### Exercise requirements
The answer must be one number: how many lines in the records below contain the string "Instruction".

(Stored data)
● ● ●

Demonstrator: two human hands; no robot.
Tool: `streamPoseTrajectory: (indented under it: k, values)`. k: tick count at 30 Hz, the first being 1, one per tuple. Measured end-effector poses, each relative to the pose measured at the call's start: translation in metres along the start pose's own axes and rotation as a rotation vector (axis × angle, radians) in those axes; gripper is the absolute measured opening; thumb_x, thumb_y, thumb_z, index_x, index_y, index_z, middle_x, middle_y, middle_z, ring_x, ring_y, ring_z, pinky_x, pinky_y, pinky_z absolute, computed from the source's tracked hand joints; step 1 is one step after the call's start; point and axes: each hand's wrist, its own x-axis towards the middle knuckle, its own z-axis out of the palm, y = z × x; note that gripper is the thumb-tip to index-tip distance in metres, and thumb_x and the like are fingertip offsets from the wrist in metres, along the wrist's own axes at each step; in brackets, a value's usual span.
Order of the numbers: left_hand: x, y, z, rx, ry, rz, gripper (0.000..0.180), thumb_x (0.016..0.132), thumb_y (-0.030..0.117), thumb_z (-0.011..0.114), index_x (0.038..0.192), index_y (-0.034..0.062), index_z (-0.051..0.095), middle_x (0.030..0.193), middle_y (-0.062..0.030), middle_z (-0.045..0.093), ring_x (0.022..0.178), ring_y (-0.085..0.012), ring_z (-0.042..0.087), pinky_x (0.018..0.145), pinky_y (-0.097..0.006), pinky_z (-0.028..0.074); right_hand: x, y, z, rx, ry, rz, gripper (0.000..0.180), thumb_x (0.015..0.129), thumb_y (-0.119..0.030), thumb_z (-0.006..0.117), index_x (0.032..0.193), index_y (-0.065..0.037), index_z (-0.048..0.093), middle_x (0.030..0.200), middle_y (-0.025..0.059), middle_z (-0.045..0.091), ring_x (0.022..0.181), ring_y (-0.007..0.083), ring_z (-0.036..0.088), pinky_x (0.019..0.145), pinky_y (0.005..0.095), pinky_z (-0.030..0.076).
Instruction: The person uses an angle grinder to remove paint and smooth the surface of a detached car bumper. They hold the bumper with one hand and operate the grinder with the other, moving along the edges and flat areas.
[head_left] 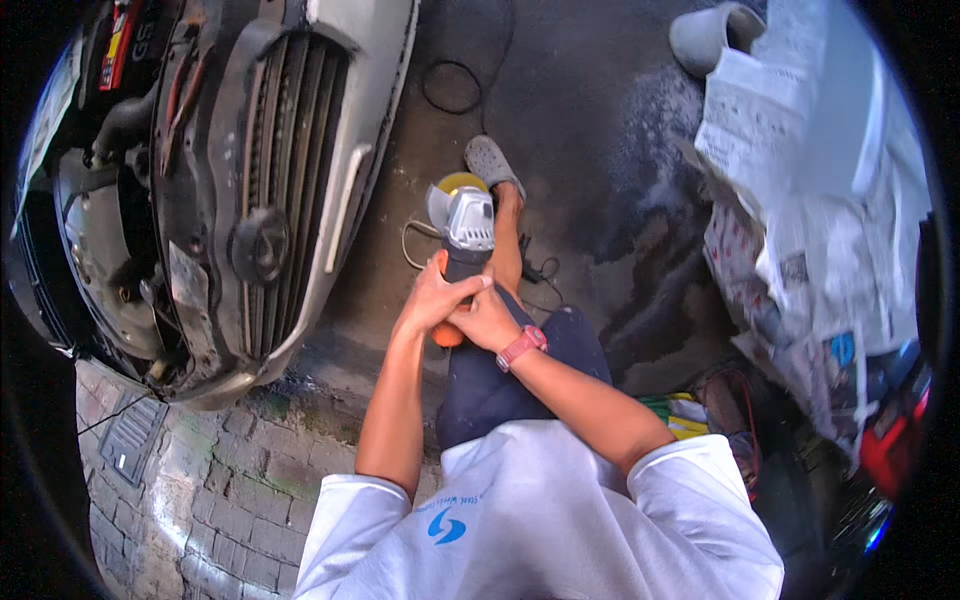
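Both hands meet around the dark body of an angle grinder (469, 222), held in front of my knees with its silver head pointing away from me. A yellow disc (462, 183) shows at its far end, partly behind a metal guard. My left hand (430, 298) is closed on the left side of the body. From the right, my right hand (488, 320) wraps round it just below, a red watch on that wrist. Something orange (447, 335) peeks out beneath the hands. My fingers hide much of the grinder's rear.
On the left stands a car front (290, 180) with its engine bay exposed. Newspaper-covered panels (775, 150) rise at the right, near a whitish round container (715, 38). A black cable (455, 85) loops over the stained floor beyond my clog (488, 160). Brick paving (225, 500) lies lower left.
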Motion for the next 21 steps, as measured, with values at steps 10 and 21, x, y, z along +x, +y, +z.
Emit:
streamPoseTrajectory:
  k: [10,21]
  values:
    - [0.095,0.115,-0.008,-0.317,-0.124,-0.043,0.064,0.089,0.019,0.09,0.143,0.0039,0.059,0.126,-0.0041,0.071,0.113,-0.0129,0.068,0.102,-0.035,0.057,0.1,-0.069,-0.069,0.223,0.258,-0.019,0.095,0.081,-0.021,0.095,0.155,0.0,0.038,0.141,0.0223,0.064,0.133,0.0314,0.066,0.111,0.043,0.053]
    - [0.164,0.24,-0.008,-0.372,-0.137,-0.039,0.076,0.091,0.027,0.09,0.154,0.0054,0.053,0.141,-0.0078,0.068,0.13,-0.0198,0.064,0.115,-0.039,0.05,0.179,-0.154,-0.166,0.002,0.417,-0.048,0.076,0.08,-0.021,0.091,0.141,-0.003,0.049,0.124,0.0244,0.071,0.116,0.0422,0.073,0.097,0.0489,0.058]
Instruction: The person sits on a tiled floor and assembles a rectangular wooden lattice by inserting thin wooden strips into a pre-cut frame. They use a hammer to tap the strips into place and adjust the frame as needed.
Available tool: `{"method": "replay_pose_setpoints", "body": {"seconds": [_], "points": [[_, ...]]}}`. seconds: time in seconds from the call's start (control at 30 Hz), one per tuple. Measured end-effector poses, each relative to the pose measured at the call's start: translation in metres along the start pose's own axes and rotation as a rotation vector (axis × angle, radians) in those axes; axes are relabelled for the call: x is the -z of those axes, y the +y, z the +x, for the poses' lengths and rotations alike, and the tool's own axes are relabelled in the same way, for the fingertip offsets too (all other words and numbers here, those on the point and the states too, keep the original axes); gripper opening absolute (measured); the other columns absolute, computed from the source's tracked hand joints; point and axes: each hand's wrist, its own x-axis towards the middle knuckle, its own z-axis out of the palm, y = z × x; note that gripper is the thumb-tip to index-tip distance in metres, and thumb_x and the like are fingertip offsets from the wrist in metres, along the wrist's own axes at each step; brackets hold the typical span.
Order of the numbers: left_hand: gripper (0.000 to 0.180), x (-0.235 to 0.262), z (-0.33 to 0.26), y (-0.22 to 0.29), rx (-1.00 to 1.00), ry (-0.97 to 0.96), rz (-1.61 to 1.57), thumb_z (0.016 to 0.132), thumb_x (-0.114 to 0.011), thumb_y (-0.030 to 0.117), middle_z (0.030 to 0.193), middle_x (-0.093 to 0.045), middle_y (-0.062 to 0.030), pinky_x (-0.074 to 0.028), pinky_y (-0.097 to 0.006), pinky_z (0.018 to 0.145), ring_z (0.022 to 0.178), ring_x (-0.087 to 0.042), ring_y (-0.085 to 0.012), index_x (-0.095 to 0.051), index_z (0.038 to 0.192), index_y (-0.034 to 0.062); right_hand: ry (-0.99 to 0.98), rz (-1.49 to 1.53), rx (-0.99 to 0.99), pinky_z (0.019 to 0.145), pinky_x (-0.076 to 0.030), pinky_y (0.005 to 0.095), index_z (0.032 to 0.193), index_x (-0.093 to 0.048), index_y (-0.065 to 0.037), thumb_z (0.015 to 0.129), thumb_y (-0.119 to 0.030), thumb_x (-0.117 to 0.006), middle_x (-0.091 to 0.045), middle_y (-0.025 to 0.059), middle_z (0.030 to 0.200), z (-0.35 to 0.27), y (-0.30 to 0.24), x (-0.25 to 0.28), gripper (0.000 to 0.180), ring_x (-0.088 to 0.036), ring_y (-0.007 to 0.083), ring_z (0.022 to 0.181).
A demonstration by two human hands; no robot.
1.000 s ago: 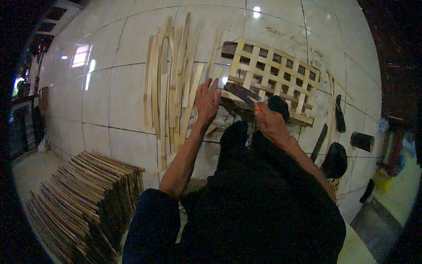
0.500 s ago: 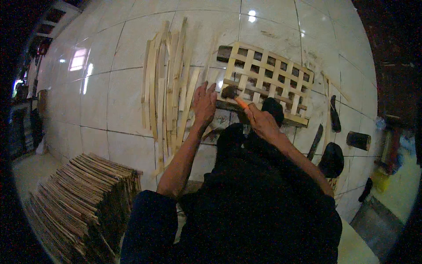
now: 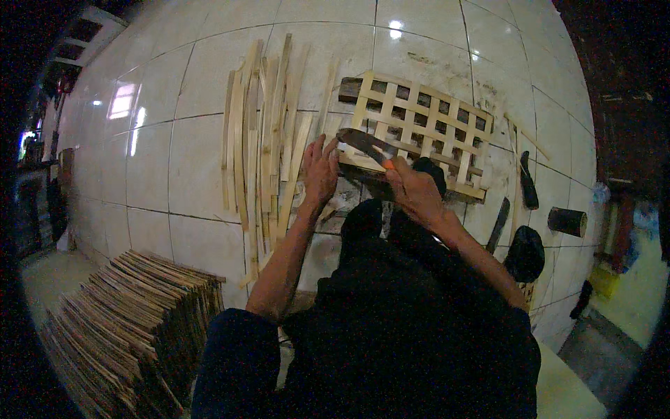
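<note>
My right hand (image 3: 417,194) is wrapped round the orange handle of a knife with a broad, dark blade (image 3: 364,144). The blade lies across the near left corner of an open lattice panel (image 3: 412,112) woven from flat, pale strips, apparently bamboo. My left hand (image 3: 321,173) is just left of that corner, fingers stretched out and slightly apart, their tips close to the blade's end. Whether they touch the blade or a strip end is hard to tell. The panel rests over a dark wooden piece (image 3: 349,89) that sticks out on its left.
Loose pale strips (image 3: 241,146) lie on the tiled floor left of my left hand. A thick stack of strips (image 3: 139,307) stands at the lower left. On the right are a dark blade-shaped tool (image 3: 498,225), a dark cylinder (image 3: 567,221) and a rounded black object (image 3: 525,253).
The knife has turned in my right hand, so its blade now shows broadside, pointing left towards my left fingertips. My left hand has stayed almost in place, and the whole view has shifted slightly.
</note>
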Motion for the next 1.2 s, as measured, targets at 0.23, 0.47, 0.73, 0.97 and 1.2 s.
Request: {"method": "replay_pose_setpoints", "body": {"seconds": [0.23, 0.47, 0.73, 0.97, 1.2], "points": [[0.043, -0.006, 0.007, -0.007, -0.036, -0.028, 0.03, 0.1, -0.033, 0.032, 0.143, -0.037, -0.0185, -0.025, -0.046, 0.11, 0.128, -0.034, -0.0402, -0.051, 0.132, 0.0098, -0.066, -0.084, -0.05, 0.051, -0.044, 0.0511, 0.104, -0.046, -0.008, 0.099, -0.032, -0.042, -0.057, 0.0219, 0.065, -0.006, 0.005, -0.001, 0.025, -0.058, 0.0436, 0.059], [0.044, -0.014, 0.01, -0.031, -0.104, 0.0, 0.041, 0.099, -0.038, 0.031, 0.139, -0.044, -0.0188, -0.027, -0.047, 0.108, 0.126, -0.038, -0.0389, -0.051, 0.131, 0.005, 0.026, -0.069, -0.113, 0.053, -0.044, 0.0491, 0.112, -0.047, -0.007, 0.099, -0.026, -0.043, -0.058, 0.022, 0.07, -0.022, 0.038, -0.006, 0.023, -0.059, 0.0403, 0.061], [0.028, 0.002, 0.024, 0.044, -0.446, -0.095, 0.068, 0.078, -0.072, 0.027, 0.106, -0.063, -0.0057, -0.037, -0.042, 0.09, 0.103, -0.054, -0.0278, -0.067, 0.102, 0.013, 0.609, 0.086, -0.627, 0.052, -0.039, 0.0329, 0.107, -0.054, -0.008, 0.098, -0.035, -0.047, -0.051, 0.0069, 0.061, -0.191, 0.101, -0.014, 0.029, -0.049, 0.0192, 0.052], [0.011, -0.001, 0.038, 0.05, -0.366, -0.106, -0.137, 0.078, -0.067, 0.019, 0.084, -0.065, -0.0079, -0.044, -0.044, 0.07, 0.077, -0.056, -0.0327, -0.07, 0.084, 0.0109, 0.831, -0.229, -0.807, 0.06, -0.044, 0.032, 0.111, -0.055, -0.006, 0.097, -0.035, -0.05, -0.055, 0.0075, 0.077, -0.318, 0.148, -0.095, 0.033, -0.054, 0.0172, 0.066], [0.017, -0.019, 0.046, 0.002, -0.019, 0.314, -0.499, 0.09, -0.059, 0.017, 0.075, -0.054, -0.0062, -0.04, -0.03, 0.065, 0.069, -0.048, -0.017, -0.058, 0.084, 0.0007, 0.743, 0.051, -1.198, 0.069, -0.046, 0.0349, 0.116, -0.054, -0.005, 0.095, -0.031, -0.053, -0.056, 0.0107, 0.091, -0.321, 0.131, -0.098, 0.033, -0.056, 0.0221, 0.077]]}}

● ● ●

### Written solution
2